Task prompt ->
Lines that contain "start" are to be copied from the material, every one of them.

Provided material ->
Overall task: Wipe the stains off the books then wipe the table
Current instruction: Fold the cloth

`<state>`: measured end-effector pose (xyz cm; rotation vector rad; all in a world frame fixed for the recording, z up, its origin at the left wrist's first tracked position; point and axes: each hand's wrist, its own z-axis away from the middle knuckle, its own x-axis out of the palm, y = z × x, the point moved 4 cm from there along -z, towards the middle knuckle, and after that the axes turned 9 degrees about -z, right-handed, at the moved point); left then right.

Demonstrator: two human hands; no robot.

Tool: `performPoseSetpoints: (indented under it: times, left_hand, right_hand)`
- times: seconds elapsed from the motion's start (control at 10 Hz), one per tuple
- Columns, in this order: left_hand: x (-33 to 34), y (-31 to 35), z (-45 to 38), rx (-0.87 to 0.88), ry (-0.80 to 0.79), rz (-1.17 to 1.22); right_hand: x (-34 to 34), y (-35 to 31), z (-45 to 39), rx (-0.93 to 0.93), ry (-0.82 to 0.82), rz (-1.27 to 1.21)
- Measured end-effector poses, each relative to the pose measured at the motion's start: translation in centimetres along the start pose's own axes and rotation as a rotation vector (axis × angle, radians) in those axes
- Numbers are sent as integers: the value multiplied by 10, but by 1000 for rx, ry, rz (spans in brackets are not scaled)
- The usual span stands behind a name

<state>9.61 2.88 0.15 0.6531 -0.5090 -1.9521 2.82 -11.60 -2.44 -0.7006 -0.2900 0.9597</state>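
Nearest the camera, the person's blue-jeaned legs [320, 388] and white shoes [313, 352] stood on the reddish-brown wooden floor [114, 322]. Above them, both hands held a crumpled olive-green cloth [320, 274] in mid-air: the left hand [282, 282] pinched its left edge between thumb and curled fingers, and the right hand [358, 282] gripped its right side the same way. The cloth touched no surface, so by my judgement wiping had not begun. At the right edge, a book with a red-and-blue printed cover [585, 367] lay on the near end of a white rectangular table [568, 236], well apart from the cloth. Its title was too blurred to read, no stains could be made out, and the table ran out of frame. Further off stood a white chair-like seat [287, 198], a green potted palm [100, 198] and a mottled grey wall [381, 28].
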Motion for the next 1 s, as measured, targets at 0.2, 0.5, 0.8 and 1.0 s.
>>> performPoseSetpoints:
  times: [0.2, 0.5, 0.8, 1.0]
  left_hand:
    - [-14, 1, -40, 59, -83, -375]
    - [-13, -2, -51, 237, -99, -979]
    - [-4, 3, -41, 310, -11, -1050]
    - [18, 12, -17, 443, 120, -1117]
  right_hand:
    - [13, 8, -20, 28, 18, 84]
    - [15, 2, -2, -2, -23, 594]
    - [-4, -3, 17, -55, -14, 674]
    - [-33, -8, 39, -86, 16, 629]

Written response ->
- times: seconds elapsed from the motion's start (control at 10 Hz), one per tuple
- Measured end-effector poses, each relative to the pose measured at the motion's start: translation in centimetres along the start pose's own axes and rotation as a rotation vector (axis × angle, radians) in those axes

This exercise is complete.